Thursday, June 25, 2009
I crossed the border into Washington on the 395, where I stopped at a coffee place in Kennewick, hoping to sell some books at random. I stood behind this old man while he talked to the counter girl for 10 literal minutes. I looked over my shoulder at my dogs in the van, and they watched me back, and I thought about how they saw everything, and it started to make sense to me to punch the old man in the back with all my strength, because he saw me in line and he knew he was being a pain in the ass. Just as I was about to exhale a Jesus Fucking Christ he walked away and I had lost the feeling of talking about myself or the books or any of it. The coffee turned out to be free because it was old. I loaded it with milk and sugar but ended up trashing it before I got off the sidewalk.

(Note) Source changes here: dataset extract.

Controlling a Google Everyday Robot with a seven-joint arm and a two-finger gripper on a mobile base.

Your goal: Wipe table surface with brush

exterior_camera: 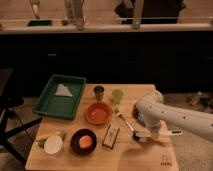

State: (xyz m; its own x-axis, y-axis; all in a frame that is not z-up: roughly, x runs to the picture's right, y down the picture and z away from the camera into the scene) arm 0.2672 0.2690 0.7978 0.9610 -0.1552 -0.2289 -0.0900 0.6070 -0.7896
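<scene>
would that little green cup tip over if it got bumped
The green cup stands upright and open-topped, so a push near its rim would probably tip it. It looks small, likely light, so a low nudge may slide it on the table. The claw is near the table's right front, apart from it.

Dim warm overhead light on table surface (95, 159), dark background, tool (143, 136) low over its right side
</scene>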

The drive through Spokane was mindless for the most part, because there was some scattered rain and the sun had fallen, and because I was thinking about a job I'd worked seven years back, building barns for horse shows along I5 from Monroe, Washington down to Burbank, but also along this same road to Spokane, where I had once met a girl in a thrift store and stayed with her at her place on Mission, a little house on the corner. Now she was in Hawaii and I was in my van. I thought about Hawaii and the time I met her. I was glad to be in the van hauling books and headed around the country. It made more sense this way, like it made more sense to blow through Idaho at night, where I broke the Montana border, found a rest area so the dogs could run and I could lay the blankets out across the back seat.